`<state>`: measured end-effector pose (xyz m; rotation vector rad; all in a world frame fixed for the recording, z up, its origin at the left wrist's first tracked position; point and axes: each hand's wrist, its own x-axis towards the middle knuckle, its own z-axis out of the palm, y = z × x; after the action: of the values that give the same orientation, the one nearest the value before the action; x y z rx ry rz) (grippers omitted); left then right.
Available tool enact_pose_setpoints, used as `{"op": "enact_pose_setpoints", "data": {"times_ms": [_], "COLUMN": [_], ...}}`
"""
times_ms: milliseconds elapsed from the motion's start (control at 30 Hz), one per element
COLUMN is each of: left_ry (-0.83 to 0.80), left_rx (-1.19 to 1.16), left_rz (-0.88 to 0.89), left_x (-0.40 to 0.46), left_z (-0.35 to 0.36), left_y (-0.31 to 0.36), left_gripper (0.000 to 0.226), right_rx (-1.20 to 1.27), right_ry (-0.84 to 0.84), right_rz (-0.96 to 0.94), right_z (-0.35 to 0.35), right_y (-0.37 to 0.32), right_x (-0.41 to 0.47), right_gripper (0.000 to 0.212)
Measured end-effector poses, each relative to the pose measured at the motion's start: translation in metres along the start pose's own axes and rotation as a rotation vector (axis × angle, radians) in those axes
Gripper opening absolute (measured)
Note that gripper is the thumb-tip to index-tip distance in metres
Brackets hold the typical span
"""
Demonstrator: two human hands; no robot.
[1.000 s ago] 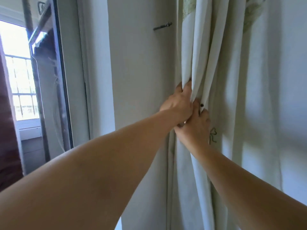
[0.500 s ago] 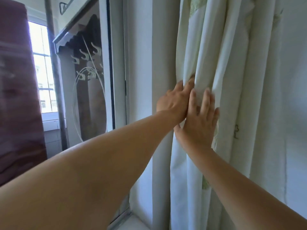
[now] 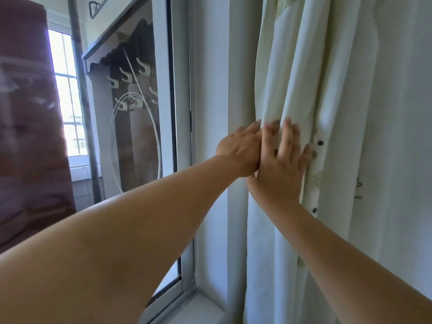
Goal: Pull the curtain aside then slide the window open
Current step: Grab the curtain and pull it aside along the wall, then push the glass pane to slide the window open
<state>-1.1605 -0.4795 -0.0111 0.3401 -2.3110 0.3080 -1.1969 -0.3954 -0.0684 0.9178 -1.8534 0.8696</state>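
You are on the first step: the curtain (image 3: pixel 304 90) is bunched into folds to the right of the window frame (image 3: pixel 184 136), and both hands press on it. Your left hand (image 3: pixel 240 148) lies against the fold nearest the frame; its fingers are hidden in the cloth, so I cannot tell how they stand. Your right hand (image 3: pixel 280 164) is flat and spread wide on the next folds, gripping nothing. The sliding pane (image 3: pixel 140 136) left of the frame looks uncovered. Next, judge the cloth far enough aside, let go, and take hold of the pane's edge to slide it.
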Motion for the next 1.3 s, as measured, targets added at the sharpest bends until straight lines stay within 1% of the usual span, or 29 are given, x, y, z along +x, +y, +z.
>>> {"op": "enact_pose_setpoints", "data": {"times_ms": [100,167,233,267,367,433,567,667,767,867,1067,1300], "left_ry": [0.015,-0.033,-0.053,-0.038,0.004,-0.019,-0.065,-0.127,-0.163,-0.215,-0.284,-0.305], "left_rx": [0.076,0.204,0.368,0.394,0.414,0.532,0.754,0.912,1.02,1.07,1.079,1.091], "left_rz": [0.068,0.11,0.203,0.243,0.29,0.286,0.243,0.14,0.1,0.115,0.121,0.151], "left_x": [-0.009,-0.016,-0.026,-0.032,-0.054,-0.067,-0.081,-0.088,-0.096,-0.102,-0.108,-0.115], "left_z": [-0.008,-0.009,-0.011,-0.014,-0.029,-0.04,-0.06,-0.074,-0.084,-0.091,-0.097,-0.103], "left_y": [-0.015,-0.028,-0.042,-0.049,-0.074,-0.094,-0.122,-0.134,-0.141,-0.144,-0.153,-0.158], "left_gripper": [0.059,0.066,0.073,0.071,0.055,0.051,0.051,0.058,0.064,0.065,0.067,0.069], "right_rx": [0.048,0.09,0.13,0.156,0.269,0.344,0.516,0.579,0.658,0.709,0.769,0.775], "right_ry": [0.079,0.056,0.017,0.008,-0.012,-0.052,-0.239,-0.44,-0.593,-0.662,-0.748,-0.742], "right_rz": [-0.13,-0.165,-0.196,-0.206,-0.222,-0.207,-0.166,-0.129,-0.123,-0.107,0.01,0.101], "right_z": [0.003,0.007,0.013,0.016,0.026,0.033,0.046,0.057,0.066,0.069,0.077,0.082], "right_y": [-0.017,-0.028,-0.036,-0.038,-0.048,-0.057,-0.082,-0.1,-0.116,-0.133,-0.16,-0.179], "right_x": [0.0,-0.002,-0.003,-0.005,-0.012,-0.019,-0.034,-0.044,-0.054,-0.064,-0.071,-0.08], "right_gripper": [0.074,0.072,0.076,0.08,0.088,0.089,0.092,0.095,0.099,0.102,0.107,0.115]}}
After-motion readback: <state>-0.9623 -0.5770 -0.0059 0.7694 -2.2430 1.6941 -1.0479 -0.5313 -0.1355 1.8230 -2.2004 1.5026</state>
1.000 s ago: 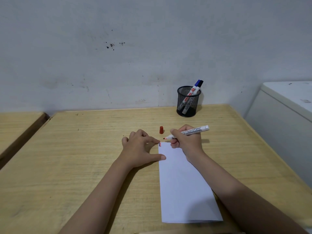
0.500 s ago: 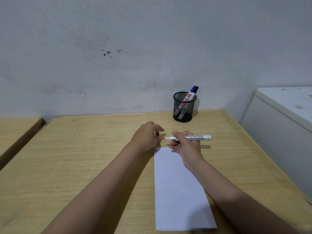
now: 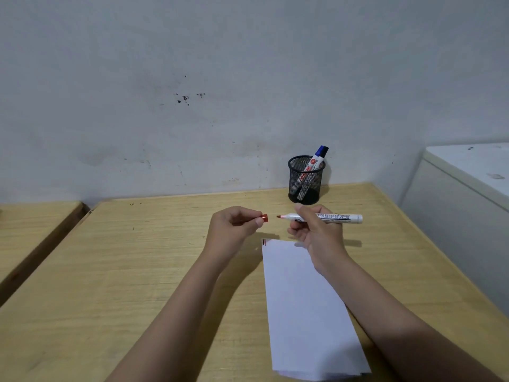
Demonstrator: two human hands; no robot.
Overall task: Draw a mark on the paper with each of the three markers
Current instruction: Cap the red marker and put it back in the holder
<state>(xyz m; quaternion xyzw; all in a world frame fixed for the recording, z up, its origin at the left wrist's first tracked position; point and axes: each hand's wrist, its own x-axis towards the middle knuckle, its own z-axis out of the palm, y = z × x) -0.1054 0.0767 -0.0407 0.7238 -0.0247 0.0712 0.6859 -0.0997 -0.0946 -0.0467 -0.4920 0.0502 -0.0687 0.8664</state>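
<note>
Left hand (image 3: 234, 230) pinches red cap (image 3: 264, 218) — right hand (image 3: 316, 230) grips uncapped marker (image 3: 325, 217).

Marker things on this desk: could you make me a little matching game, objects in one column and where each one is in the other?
Things:
1. red cap
2. uncapped marker
3. blue-capped marker
4. paper

Places:
A. flat on the desk
B. in the right hand
C. standing in the mesh cup
D. pinched in the left hand

Pairs: 1-D, 2-B, 3-C, 4-A
</note>
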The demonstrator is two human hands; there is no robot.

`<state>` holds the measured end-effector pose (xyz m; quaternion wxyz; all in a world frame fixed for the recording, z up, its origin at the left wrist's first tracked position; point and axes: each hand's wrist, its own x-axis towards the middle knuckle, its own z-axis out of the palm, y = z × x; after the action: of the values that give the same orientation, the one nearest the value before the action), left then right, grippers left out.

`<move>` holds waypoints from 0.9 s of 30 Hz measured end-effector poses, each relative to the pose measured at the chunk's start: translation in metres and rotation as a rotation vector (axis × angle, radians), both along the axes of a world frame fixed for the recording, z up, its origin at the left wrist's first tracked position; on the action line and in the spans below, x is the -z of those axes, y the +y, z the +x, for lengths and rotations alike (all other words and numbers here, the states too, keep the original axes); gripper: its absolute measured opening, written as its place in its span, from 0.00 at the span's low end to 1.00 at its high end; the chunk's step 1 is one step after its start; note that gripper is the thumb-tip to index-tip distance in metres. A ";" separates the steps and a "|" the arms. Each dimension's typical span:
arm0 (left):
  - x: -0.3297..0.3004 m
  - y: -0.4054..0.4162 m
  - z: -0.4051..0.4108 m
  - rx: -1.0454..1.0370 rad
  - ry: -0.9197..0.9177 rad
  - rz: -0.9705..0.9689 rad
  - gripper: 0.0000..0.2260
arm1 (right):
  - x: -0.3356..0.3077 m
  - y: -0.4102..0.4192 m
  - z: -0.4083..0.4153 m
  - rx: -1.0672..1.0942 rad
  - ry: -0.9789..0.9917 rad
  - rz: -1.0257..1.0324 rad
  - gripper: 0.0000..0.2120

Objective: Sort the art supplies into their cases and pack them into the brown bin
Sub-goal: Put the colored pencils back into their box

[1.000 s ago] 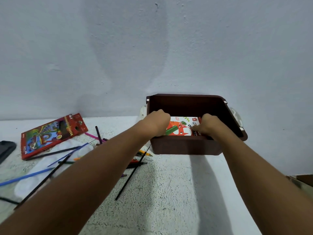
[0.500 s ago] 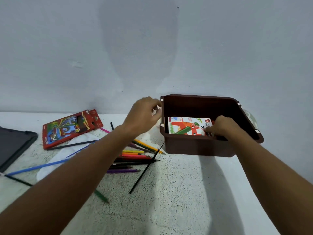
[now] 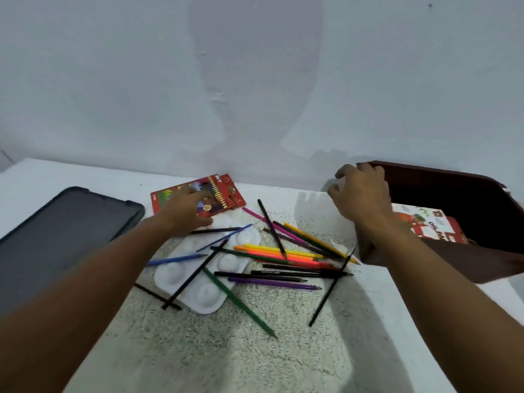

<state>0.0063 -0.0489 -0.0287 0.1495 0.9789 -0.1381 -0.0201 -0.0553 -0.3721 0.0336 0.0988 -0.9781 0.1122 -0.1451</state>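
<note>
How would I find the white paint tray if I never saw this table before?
Start at the big dark flat case on the left side of the table, then look just to its right. The white paint tray lies flat there, under several crossed pencils and near the person's left hand. It is the only white thing with round hollows among the thin coloured sticks.

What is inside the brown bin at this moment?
Inside the brown bin, one printed white and red box lies flat. The near wall and the right hand cover part of the floor, so anything else is hidden.
</note>
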 end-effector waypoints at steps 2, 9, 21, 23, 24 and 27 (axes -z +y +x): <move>0.000 0.016 0.010 0.012 -0.008 -0.018 0.29 | 0.011 0.025 0.004 -0.031 0.001 -0.036 0.16; 0.010 0.041 0.038 -0.010 0.111 0.077 0.42 | 0.047 0.081 0.004 -0.098 0.421 0.162 0.12; 0.022 0.065 0.064 -0.021 0.278 0.182 0.54 | 0.060 0.097 -0.001 -0.052 0.547 0.123 0.12; 0.023 0.067 0.067 -0.038 0.293 0.170 0.58 | 0.062 0.099 -0.002 -0.041 0.551 0.123 0.12; 0.024 0.068 0.068 -0.039 0.301 0.162 0.58 | 0.063 0.100 -0.002 -0.032 0.548 0.124 0.12; 0.023 0.072 0.070 -0.042 0.281 0.118 0.57 | 0.067 0.101 -0.003 -0.006 0.535 0.139 0.12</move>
<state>0.0760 0.0226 -0.0522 0.1101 0.9761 -0.0941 -0.1619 -0.0585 -0.2714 -0.0337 0.1328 -0.9728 0.1413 0.1265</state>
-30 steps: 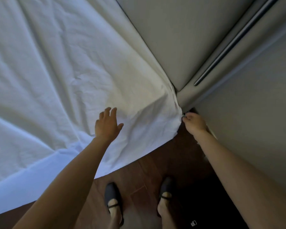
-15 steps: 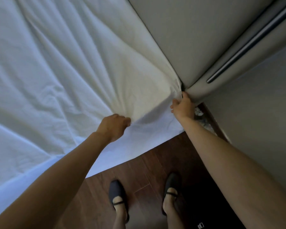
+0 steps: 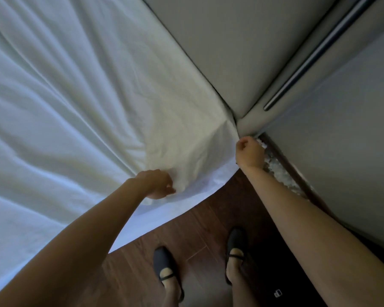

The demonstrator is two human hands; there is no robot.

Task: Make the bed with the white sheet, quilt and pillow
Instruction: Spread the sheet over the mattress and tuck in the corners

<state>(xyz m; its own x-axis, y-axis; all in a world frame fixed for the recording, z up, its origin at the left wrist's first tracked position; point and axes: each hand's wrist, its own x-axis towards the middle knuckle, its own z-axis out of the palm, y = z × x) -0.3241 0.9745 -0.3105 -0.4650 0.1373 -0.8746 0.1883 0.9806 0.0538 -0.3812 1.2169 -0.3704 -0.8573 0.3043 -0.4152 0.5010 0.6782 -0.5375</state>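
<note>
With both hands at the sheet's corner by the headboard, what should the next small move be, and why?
Probably tuck the corner down. The right hand grips the white sheet at the headboard; the left hand bunches it at the edge, and loose fabric hangs over the wooden floor.

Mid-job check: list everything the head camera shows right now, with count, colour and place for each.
white sheet: one, white, creased, spread over the bed, its corner hanging over the floor edge.
headboard: one, grey padded panel, top centre, meeting the sheet's corner.
dark strip: one, black, thin, running diagonally at upper right.
wall: one, grey, right side.
floor: dark brown wood boards, bottom centre.
white debris: a pale scattered patch along the skirting at the wall's foot; what it is I cannot tell.
small white mark: one, on the dark floor, bottom right; unclear.
shoes: two, dark strapped flats, bottom centre.
left hand: one, gripping a bunch of sheet.
right hand: one, curled at the sheet's corner by the headboard.
</note>
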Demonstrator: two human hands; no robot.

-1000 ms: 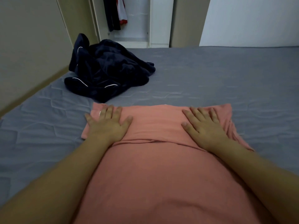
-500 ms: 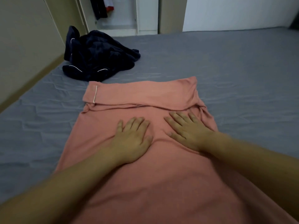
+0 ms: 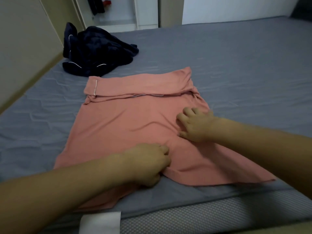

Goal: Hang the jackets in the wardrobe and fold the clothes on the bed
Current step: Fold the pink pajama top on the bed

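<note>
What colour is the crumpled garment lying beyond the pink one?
Dark navy garment with thin white piping, head view.
</note>
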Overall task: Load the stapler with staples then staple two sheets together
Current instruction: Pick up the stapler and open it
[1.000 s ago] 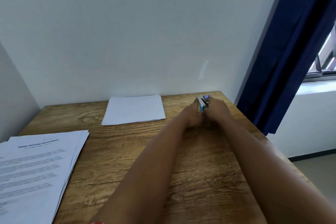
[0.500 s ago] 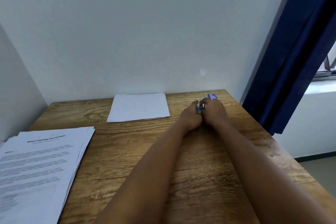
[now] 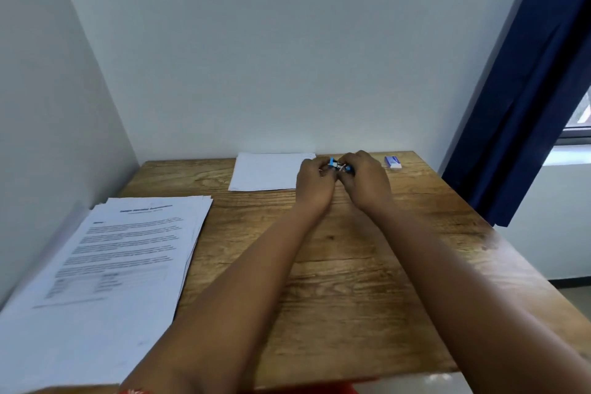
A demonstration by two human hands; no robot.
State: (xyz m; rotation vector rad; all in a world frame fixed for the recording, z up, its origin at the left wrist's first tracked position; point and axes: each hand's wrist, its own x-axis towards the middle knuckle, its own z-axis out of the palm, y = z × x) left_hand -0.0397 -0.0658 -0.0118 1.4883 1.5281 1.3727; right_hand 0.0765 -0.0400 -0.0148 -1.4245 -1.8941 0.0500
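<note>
- Blue-and-metal small stapler [image 3: 337, 166] sits at the wooden desk's [image 3: 351, 265] far edge, gripped between your left hand [image 3: 315, 182] and right hand [image 3: 364, 181].
- Print on the near-left stack of printed sheets [image 3: 105, 265] is too blurred to read.

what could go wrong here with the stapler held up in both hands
The stapler is small and mostly hidden between the left hand and right hand, so staples could slip or a finger get pinched. The staple box sits near the table's far edge and could be knocked.
</note>
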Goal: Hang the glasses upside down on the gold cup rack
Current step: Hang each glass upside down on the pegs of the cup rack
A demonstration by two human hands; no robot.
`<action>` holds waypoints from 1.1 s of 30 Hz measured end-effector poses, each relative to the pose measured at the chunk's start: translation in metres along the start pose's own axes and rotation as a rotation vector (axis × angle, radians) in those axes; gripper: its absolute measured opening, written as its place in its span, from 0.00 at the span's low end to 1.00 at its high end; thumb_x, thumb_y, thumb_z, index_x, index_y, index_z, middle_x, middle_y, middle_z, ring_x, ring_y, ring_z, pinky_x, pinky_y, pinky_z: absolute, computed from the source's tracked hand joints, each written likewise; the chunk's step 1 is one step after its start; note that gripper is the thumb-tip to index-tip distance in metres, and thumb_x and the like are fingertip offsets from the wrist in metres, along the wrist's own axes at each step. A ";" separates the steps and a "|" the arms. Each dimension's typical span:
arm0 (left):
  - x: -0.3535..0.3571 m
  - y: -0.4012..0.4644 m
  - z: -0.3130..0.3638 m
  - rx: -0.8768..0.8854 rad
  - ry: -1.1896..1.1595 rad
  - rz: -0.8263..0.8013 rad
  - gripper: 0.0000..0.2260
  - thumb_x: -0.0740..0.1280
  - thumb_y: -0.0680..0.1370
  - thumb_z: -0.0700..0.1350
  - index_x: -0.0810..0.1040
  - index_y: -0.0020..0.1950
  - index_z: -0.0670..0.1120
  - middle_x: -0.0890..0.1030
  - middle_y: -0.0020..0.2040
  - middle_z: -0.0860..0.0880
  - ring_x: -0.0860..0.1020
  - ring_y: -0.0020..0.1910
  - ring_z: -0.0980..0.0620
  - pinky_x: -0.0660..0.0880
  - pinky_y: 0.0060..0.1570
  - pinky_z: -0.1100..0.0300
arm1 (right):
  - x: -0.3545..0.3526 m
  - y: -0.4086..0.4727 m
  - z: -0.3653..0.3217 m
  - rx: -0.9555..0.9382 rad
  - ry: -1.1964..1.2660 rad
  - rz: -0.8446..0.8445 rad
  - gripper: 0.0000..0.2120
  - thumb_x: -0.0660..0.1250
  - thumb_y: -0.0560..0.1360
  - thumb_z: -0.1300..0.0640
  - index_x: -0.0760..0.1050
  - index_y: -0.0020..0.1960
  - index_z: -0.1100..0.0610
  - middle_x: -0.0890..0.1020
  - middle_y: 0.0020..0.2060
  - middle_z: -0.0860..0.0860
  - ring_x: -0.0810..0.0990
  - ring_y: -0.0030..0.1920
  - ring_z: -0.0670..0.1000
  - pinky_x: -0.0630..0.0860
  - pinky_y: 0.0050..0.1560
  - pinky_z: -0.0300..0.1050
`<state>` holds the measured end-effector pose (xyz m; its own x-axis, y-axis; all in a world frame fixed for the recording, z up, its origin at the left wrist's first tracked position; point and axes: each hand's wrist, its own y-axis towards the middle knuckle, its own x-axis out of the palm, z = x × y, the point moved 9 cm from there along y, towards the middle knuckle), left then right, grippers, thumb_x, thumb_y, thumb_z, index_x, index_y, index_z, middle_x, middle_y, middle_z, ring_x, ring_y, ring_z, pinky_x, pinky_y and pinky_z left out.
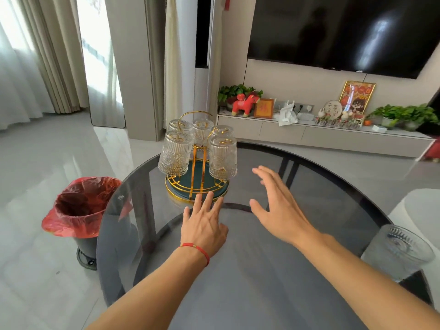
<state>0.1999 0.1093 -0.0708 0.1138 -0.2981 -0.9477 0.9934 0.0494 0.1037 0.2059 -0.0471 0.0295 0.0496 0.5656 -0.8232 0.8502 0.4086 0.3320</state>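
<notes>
Upright at my right forearm stood the last glass (398,252), nearer my right hand (277,207); both hands spread empty, left hand (204,226) by the gold cup rack (197,172).

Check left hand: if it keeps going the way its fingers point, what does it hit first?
Probably the rack: the left hand points its fingers at the gold base ring, just ahead. The glasses hang higher, so likely not first. Depth is unclear.

Cup rack (197,184) standing on the table's (250,294) far side, five glasses (223,157) hanging on it, one glass (400,252) sitting at the table's right edge, bin (82,215) standing left of the table.
</notes>
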 end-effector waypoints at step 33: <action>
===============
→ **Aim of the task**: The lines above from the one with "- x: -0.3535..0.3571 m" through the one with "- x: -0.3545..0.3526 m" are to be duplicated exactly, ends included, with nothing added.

→ **Task solution**:
  - x: -0.3535..0.3571 m
  - y: -0.4012..0.4644 m
  - z: -0.3130..0.3638 m
  - rx: -0.8768..0.8854 rad
  - ry: -1.1896..1.1595 rad
  - rz: -0.8263..0.8013 rad
  - gripper: 0.0000..0.2260
  - thumb_x: -0.0740..0.1280
  - thumb_y: -0.0680..0.1370
  - thumb_z: -0.0700..0.1350
  - index_x: -0.0810..0.1040
  - index_y: -0.0020..0.1950
  - index_z: -0.0670..0.1120
  - middle_x: -0.0890..0.1030
  - middle_y: -0.0020..0.2040
  - middle_z: -0.0860..0.0880
  - ring_x: -0.0860..0.1020
  - ring_y: -0.0020..0.1910
  - ring_z: -0.0980..0.0620
  - pinky_x: -0.0660..0.0880
  - pinky_y: 0.0060..0.1570
  - pinky_z: -0.1100..0.0300
arm1 (right):
  - x: -0.3545..0.3526 m

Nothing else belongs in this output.